- _Work instruction_
Your answer should be the entries, repeated exactly.
※
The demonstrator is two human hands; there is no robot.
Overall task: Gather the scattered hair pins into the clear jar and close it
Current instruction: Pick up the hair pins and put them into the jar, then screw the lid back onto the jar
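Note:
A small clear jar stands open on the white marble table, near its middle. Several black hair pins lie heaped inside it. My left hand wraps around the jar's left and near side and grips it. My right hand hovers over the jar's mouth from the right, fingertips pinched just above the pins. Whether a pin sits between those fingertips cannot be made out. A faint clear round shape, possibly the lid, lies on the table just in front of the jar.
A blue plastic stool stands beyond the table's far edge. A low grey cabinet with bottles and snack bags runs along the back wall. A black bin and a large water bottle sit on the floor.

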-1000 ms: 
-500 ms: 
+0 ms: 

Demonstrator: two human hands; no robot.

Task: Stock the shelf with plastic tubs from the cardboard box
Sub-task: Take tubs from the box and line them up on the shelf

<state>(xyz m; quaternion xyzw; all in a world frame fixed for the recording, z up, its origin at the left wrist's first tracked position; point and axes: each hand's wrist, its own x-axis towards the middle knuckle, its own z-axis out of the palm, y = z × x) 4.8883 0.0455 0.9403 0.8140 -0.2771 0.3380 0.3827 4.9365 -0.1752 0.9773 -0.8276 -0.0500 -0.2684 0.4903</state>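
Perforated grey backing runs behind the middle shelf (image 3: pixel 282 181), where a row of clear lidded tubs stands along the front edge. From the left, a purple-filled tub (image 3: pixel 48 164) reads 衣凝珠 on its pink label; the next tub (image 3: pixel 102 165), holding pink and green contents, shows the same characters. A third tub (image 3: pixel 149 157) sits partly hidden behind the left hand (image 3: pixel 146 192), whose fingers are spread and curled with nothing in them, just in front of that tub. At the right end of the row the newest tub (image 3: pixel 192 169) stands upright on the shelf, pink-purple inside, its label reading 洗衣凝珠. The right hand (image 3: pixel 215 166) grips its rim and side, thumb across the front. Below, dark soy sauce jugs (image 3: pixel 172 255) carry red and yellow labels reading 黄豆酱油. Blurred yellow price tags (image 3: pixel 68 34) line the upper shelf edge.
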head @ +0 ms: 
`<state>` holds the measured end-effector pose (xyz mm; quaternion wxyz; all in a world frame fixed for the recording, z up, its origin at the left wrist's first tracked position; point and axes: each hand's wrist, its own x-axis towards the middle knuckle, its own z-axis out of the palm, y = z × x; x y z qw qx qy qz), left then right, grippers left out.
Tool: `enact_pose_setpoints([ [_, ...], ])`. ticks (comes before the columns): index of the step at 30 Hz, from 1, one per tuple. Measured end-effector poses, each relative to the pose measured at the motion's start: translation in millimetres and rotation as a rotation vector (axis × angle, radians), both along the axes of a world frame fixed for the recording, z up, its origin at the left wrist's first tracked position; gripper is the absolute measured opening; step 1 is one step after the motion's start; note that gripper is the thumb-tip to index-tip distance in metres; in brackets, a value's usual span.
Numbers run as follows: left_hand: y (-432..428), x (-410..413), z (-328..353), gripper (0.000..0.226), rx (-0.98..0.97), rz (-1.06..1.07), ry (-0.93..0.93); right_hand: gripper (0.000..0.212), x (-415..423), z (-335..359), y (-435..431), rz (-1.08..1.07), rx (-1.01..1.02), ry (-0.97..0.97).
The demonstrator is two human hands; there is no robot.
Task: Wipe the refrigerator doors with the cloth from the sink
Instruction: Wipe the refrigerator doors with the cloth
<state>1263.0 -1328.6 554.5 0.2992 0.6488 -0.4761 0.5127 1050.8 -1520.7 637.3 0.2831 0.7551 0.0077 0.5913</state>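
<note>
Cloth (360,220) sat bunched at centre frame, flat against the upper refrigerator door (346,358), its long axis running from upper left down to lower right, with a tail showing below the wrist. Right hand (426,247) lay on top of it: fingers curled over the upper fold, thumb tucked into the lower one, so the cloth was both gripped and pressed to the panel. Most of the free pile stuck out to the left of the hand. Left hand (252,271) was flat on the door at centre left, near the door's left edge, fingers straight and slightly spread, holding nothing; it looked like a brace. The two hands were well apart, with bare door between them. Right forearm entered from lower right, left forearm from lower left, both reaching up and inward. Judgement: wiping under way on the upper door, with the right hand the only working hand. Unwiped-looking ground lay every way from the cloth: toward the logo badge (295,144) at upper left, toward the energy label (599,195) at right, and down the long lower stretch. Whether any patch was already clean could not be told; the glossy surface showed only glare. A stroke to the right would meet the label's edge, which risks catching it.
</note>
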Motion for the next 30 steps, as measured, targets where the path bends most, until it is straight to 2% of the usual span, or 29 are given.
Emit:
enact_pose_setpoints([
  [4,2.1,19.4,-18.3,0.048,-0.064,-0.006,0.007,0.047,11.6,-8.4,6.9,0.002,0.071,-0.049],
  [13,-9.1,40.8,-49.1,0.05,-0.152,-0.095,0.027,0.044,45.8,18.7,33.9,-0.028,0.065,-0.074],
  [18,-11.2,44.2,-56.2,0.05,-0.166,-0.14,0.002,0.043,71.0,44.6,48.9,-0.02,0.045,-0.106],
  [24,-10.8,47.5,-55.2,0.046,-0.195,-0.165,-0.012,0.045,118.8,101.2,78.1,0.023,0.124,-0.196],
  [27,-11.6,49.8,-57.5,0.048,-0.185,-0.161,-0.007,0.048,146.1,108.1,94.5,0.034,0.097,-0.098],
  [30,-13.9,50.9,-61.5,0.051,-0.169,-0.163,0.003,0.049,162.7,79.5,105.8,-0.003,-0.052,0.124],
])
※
- _Exercise result_
The demonstrator is two human hands; there is no robot.
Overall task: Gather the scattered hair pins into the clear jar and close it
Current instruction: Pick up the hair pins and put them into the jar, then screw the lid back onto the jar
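Note:
A small clear jar stands open on the white marble table, near its middle. Several black hair pins lie heaped inside it. My left hand wraps around the jar's left and near side and grips it. My right hand hovers over the jar's mouth from the right, fingertips pinched just above the pins. Whether a pin sits between those fingertips cannot be made out. A faint clear round shape, possibly the lid, lies on the table just in front of the jar.
A blue plastic stool stands beyond the table's far edge. A low grey cabinet with bottles and snack bags runs along the back wall. A black bin and a large water bottle sit on the floor.
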
-1000 ms: 
-500 ms: 
+0 ms: 

Demonstrator: two human hands; no robot.

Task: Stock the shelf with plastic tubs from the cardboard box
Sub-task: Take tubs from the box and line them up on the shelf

<state>(xyz m; quaternion xyzw; all in a world frame fixed for the recording, z up, its origin at the left wrist's first tracked position; point and axes: each hand's wrist, its own x-axis towards the middle knuckle, its own z-axis out of the palm, y = z × x) 4.8883 0.0455 0.9403 0.8140 -0.2771 0.3380 0.3827 4.9365 -0.1752 0.9773 -0.8276 -0.0500 -0.2684 0.4903</state>
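Perforated grey backing runs behind the middle shelf (image 3: pixel 282 181), where a row of clear lidded tubs stands along the front edge. From the left, a purple-filled tub (image 3: pixel 48 164) reads 衣凝珠 on its pink label; the next tub (image 3: pixel 102 165), holding pink and green contents, shows the same characters. A third tub (image 3: pixel 149 157) sits partly hidden behind the left hand (image 3: pixel 146 192), whose fingers are spread and curled with nothing in them, just in front of that tub. At the right end of the row the newest tub (image 3: pixel 192 169) stands upright on the shelf, pink-purple inside, its label reading 洗衣凝珠. The right hand (image 3: pixel 215 166) grips its rim and side, thumb across the front. Below, dark soy sauce jugs (image 3: pixel 172 255) carry red and yellow labels reading 黄豆酱油. Blurred yellow price tags (image 3: pixel 68 34) line the upper shelf edge.
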head @ +0 ms: 
`<state>` holds the measured end-effector pose (xyz mm; quaternion wxyz; all in a world frame fixed for the recording, z up, its origin at the left wrist's first tracked position; point and axes: each hand's wrist, its own x-axis towards the middle knuckle, its own z-axis out of the palm, y = z × x; x y z qw qx qy qz), left then right, grippers left out.
Tool: `enact_pose_setpoints([ [_, ...], ])`. ticks (comes before the columns): index of the step at 30 Hz, from 1, one per tuple. Measured end-effector poses, each relative to the pose measured at the motion's start: translation in millimetres and rotation as a rotation vector (axis × angle, radians), both along the axes of a world frame fixed for the recording, z up, its origin at the left wrist's first tracked position; gripper is the absolute measured opening; step 1 is one step after the motion's start; note that gripper is the thumb-tip to index-tip distance in metres; in brackets, a value's usual span.
Numbers run as follows: left_hand: y (-432..428), x (-410..413), z (-328..353), gripper (0.000..0.226), rx (-0.98..0.97), rz (-1.06..1.07), ry (-0.93..0.93); right_hand: gripper (0.000..0.212), x (-415..423), z (-335..359), y (-435..431), rz (-1.08..1.07), rx (-1.01..1.02), ry (-0.97..0.97).
The demonstrator is two human hands; there is no robot.
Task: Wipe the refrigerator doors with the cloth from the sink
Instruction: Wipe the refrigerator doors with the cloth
<state>1263.0 -1328.6 554.5 0.2992 0.6488 -0.4761 0.5127 1050.8 -1520.7 637.3 0.2831 0.7551 0.0077 0.5913</state>
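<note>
Cloth (360,220) sat bunched at centre frame, flat against the upper refrigerator door (346,358), its long axis running from upper left down to lower right, with a tail showing below the wrist. Right hand (426,247) lay on top of it: fingers curled over the upper fold, thumb tucked into the lower one, so the cloth was both gripped and pressed to the panel. Most of the free pile stuck out to the left of the hand. Left hand (252,271) was flat on the door at centre left, near the door's left edge, fingers straight and slightly spread, holding nothing; it looked like a brace. The two hands were well apart, with bare door between them. Right forearm entered from lower right, left forearm from lower left, both reaching up and inward. Judgement: wiping under way on the upper door, with the right hand the only working hand. Unwiped-looking ground lay every way from the cloth: toward the logo badge (295,144) at upper left, toward the energy label (599,195) at right, and down the long lower stretch. Whether any patch was already clean could not be told; the glossy surface showed only glare. A stroke to the right would meet the label's edge, which risks catching it.
</note>
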Motion for the next 30 steps, as measured, targets where the path bends most, until it is straight to 2% of the usual span, or 29 are given.
Emit:
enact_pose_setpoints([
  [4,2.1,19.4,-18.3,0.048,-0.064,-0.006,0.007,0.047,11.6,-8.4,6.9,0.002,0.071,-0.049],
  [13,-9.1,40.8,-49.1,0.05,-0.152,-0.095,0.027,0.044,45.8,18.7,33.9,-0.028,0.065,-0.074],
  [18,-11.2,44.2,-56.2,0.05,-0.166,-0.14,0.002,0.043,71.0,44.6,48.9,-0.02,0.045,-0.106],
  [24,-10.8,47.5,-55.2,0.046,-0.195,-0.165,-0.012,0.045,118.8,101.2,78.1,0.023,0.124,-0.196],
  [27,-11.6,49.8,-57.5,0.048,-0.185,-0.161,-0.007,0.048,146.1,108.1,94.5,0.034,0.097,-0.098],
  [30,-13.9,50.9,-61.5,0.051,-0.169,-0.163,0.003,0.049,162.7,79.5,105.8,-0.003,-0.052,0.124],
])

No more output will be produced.